> **TASK PROMPT**: Output each line of the listing exactly, though pictures are not to appear.

> **PROVIDED DATA**:
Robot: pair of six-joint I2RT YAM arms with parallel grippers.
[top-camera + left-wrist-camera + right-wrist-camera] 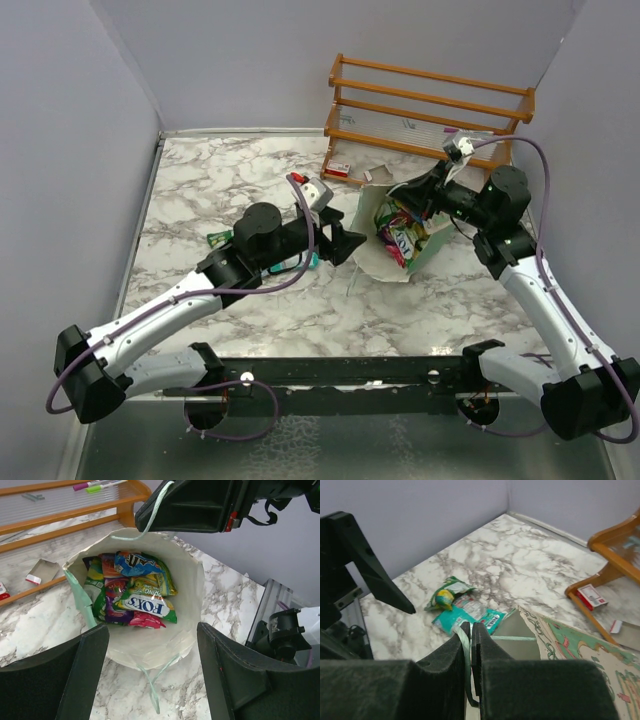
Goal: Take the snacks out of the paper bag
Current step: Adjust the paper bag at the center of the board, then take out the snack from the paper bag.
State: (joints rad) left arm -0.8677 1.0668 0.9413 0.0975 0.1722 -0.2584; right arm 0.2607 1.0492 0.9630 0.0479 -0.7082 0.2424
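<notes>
The pale green paper bag (432,240) lies tipped over, its mouth facing my left gripper (345,245). That gripper (152,630) is open, just outside the bag's cream rim (192,585), with nothing between its fingers. Several snacks (135,595) are piled inside, a blue packet and a green-white one on top. My right gripper (471,627) is shut on the bag's string handle (465,647) and holds the upper rim up. A teal packet (492,620) and a yellow-green packet (445,596) lie on the marble beside the bag, left of it in the top view.
A wooden rack (430,105) stands at the back right, with pens (95,485) on its shelf. A small red-white box (338,170) lies in front of the rack. Grey walls close in the left, back and right sides.
</notes>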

> **TASK RESULT**:
Robot: pair of six-joint I2RT YAM arms with parallel grippers.
[top-camera + left-wrist-camera + right-wrist-camera] 
Goal: Take the snacks out of the paper bag
Current step: Adjust the paper bag at the center of the board, then take out the snack from the paper bag.
State: (joints rad) left arm -0.8677 1.0668 0.9413 0.0975 0.1722 -0.2584; right arm 0.2607 1.0492 0.9630 0.0479 -0.7082 0.2424
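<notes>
The pale green paper bag (432,240) lies tipped over, its mouth facing my left gripper (345,245). That gripper (152,630) is open, just outside the bag's cream rim (192,585), with nothing between its fingers. Several snacks (135,595) are piled inside, a blue packet and a green-white one on top. My right gripper (471,627) is shut on the bag's string handle (465,647) and holds the upper rim up. A teal packet (492,620) and a yellow-green packet (445,596) lie on the marble beside the bag, left of it in the top view.
A wooden rack (430,105) stands at the back right, with pens (95,485) on its shelf. A small red-white box (338,170) lies in front of the rack. Grey walls close in the left, back and right sides.
</notes>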

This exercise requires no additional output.